Neutrophil depletion. LLC1 tumor-bearing mice were intraperitoneally administrated 300 µg InVivoMAb antimouse Ly6G antibody (clone 1A8, BioXcell, West Lebanon, NH) or 300 µg InVivoMAb Rat IgG2a (clone 2A3, BioXcell) in 100 µl PBS. Antibodies were injected at the time of 7, 10, and 14 days after LLC1 cells injection. To evaluate depletion in the spleen, the spleens which were collected at 16 days after LLC1 cells injection and the depletion efficiency were evaluated by flow cytometry (BD Accuri C6 flow cytometer, BD Biosciences).

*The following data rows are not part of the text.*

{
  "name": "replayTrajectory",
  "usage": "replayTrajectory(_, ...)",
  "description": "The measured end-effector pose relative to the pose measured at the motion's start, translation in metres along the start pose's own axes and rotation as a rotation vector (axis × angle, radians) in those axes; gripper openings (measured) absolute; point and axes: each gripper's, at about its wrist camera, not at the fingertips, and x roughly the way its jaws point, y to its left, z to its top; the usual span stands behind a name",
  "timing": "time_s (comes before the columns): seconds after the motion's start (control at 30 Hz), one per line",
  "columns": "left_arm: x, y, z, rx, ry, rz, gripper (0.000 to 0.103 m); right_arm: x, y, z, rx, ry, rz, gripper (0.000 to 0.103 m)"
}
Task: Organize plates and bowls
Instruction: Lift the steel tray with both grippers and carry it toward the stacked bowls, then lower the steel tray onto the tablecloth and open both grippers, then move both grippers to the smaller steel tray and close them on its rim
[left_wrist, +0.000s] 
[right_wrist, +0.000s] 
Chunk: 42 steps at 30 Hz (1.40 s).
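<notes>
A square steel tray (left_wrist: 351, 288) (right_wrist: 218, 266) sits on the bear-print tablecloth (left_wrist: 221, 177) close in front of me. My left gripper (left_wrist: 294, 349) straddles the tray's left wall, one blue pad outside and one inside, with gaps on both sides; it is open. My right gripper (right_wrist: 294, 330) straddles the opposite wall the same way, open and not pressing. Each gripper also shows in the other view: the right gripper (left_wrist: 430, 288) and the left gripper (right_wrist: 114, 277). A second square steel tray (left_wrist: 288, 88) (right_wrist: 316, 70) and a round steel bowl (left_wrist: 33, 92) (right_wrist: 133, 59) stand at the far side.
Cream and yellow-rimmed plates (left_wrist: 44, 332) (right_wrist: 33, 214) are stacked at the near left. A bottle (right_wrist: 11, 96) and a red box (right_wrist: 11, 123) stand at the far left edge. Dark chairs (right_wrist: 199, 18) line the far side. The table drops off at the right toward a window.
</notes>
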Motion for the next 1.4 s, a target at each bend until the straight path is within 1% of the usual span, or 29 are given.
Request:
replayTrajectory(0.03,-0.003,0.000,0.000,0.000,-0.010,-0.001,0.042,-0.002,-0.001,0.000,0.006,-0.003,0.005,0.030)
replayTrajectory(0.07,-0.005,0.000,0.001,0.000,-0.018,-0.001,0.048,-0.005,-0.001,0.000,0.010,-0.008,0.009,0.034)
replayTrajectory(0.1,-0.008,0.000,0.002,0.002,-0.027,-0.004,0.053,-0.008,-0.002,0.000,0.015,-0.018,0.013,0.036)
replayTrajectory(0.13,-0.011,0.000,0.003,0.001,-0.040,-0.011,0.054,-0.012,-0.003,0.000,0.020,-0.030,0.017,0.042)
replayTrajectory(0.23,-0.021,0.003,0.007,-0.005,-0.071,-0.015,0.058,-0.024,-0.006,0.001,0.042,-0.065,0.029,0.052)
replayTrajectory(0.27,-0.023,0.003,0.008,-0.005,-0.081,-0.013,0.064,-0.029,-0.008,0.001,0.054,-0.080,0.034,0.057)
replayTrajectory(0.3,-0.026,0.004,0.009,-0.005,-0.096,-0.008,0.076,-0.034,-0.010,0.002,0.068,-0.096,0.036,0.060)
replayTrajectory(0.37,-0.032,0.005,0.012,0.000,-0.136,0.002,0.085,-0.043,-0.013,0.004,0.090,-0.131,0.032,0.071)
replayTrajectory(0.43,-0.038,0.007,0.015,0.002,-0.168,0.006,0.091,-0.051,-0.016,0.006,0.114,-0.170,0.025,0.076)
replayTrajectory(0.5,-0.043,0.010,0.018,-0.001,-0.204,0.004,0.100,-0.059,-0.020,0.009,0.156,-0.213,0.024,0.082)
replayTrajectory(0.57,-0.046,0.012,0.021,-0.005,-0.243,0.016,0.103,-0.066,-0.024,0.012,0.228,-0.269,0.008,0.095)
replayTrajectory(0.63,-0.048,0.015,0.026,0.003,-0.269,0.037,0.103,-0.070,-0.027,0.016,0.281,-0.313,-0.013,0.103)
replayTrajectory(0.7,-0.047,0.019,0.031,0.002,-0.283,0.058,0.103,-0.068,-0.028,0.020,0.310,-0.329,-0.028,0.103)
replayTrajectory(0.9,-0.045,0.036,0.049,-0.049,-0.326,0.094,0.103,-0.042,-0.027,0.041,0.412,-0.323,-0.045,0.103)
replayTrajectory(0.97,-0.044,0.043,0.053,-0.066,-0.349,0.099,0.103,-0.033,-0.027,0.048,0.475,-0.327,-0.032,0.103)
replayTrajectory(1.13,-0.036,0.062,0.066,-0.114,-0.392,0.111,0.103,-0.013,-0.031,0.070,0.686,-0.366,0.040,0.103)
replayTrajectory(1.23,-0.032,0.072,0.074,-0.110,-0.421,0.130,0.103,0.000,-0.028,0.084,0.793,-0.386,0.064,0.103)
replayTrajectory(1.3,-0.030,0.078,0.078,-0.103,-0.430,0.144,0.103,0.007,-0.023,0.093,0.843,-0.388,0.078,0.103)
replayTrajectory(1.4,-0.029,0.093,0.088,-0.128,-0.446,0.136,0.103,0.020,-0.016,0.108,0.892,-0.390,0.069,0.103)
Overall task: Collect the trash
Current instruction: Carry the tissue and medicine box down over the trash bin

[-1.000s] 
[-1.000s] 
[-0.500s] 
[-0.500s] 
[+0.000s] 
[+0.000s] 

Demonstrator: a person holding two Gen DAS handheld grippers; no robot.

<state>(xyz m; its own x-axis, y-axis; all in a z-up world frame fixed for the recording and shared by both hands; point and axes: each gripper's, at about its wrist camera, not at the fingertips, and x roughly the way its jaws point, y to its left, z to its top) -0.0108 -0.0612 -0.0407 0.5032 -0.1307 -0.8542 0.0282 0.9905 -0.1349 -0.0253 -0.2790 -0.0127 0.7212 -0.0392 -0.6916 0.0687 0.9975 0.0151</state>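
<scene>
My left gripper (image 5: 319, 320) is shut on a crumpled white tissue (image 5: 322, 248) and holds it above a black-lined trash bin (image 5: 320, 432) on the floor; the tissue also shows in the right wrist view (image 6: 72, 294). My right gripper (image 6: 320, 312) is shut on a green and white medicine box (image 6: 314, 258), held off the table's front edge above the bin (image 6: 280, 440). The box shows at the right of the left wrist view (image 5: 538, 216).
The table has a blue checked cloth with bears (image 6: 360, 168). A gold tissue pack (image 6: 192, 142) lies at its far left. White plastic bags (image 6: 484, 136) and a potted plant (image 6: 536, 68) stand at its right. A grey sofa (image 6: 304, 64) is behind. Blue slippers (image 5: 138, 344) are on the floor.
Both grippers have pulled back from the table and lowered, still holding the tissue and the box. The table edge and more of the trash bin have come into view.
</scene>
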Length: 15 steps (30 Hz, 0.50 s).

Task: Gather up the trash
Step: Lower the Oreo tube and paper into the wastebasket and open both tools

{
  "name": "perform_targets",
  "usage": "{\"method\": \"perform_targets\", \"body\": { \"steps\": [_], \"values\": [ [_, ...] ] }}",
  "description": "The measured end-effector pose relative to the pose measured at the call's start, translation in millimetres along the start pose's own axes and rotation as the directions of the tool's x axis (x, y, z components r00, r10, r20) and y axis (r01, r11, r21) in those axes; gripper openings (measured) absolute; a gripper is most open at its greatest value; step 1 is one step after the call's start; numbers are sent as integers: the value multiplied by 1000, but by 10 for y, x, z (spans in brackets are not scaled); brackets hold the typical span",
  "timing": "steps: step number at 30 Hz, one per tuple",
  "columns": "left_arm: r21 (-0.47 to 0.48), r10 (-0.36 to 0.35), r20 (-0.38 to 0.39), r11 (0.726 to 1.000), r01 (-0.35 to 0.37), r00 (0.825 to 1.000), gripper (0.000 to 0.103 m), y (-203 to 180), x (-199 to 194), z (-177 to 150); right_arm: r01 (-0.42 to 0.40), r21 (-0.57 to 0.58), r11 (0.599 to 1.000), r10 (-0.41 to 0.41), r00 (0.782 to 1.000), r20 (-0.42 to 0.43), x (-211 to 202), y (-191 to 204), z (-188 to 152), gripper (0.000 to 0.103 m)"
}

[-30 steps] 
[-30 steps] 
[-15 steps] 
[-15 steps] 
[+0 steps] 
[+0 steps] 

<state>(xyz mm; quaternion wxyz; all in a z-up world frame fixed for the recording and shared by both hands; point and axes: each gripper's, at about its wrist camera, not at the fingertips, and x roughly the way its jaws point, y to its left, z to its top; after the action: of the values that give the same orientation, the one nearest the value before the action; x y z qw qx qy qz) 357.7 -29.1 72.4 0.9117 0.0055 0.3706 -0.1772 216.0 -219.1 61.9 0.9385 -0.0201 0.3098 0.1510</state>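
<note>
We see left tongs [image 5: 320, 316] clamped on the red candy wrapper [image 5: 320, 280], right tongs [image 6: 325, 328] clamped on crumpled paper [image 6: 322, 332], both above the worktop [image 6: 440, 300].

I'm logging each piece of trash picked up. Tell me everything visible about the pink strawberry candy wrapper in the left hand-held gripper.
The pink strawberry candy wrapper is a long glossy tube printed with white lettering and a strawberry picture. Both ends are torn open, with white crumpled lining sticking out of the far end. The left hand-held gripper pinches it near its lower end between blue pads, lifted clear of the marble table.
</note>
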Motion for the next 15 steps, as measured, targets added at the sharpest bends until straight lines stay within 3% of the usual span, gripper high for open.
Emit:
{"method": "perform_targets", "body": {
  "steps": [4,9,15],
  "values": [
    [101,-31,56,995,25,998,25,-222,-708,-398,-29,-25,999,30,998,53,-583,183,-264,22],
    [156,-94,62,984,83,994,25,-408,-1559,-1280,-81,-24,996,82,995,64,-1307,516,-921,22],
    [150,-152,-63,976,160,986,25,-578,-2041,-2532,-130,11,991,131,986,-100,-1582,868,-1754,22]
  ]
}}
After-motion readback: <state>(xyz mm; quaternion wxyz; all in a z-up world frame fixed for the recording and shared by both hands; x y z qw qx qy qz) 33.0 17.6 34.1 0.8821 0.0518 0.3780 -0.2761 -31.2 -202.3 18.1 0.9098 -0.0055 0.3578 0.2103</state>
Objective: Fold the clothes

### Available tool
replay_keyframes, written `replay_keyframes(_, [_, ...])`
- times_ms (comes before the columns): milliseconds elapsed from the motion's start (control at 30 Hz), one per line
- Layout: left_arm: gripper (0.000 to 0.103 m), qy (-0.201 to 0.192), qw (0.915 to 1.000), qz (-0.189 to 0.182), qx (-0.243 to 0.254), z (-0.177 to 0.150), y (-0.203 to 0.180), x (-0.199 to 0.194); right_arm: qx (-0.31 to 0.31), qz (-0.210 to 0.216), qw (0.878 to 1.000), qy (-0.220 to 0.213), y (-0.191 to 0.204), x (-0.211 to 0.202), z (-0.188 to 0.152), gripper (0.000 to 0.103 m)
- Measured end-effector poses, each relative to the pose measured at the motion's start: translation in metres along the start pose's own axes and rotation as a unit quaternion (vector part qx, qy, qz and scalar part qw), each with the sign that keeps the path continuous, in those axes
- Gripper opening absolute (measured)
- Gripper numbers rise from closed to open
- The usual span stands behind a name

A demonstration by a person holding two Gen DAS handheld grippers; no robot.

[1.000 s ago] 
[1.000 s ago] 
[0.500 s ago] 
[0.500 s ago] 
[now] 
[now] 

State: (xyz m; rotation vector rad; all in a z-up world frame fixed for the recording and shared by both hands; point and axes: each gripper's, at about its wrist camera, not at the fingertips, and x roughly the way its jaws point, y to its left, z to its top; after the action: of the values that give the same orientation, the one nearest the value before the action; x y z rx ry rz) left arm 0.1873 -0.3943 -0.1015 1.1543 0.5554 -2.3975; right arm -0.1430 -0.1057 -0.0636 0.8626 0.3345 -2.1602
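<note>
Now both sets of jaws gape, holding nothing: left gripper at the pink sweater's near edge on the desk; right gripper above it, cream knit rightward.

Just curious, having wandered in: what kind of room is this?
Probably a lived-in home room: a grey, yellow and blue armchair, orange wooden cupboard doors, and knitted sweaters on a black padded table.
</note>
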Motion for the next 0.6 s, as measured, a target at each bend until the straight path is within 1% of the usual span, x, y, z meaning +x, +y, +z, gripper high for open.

Statistical analysis. All of the numerical data and graphs were generated by GraphPad Prism 6.01 (GraphPad Software, San Diego, CA). Data represent mean ± SD. Student's t-test was used for analysis of difference between two groups, and a P-value < 0.05 was considered to indicate a statistically significant difference.

SUPPLEMENTARY MATERIAL Figure S1. The level of tryptophan tRNA and initiator methionine tRNA in tumor-infiltrating neutrophils.

Acknowledgments

This study was supported by grants from the Ministry of Science and Technology (MOST 104-2320-B-037-014-MY3), the Kaohsiung Medical University “Aim for the Top Journals Grant” (Grant No. KMU-DT106005), and the Kaohsiung Medical University Hospital (Grant No. KMUH102-2T04). We have no conflict of interests.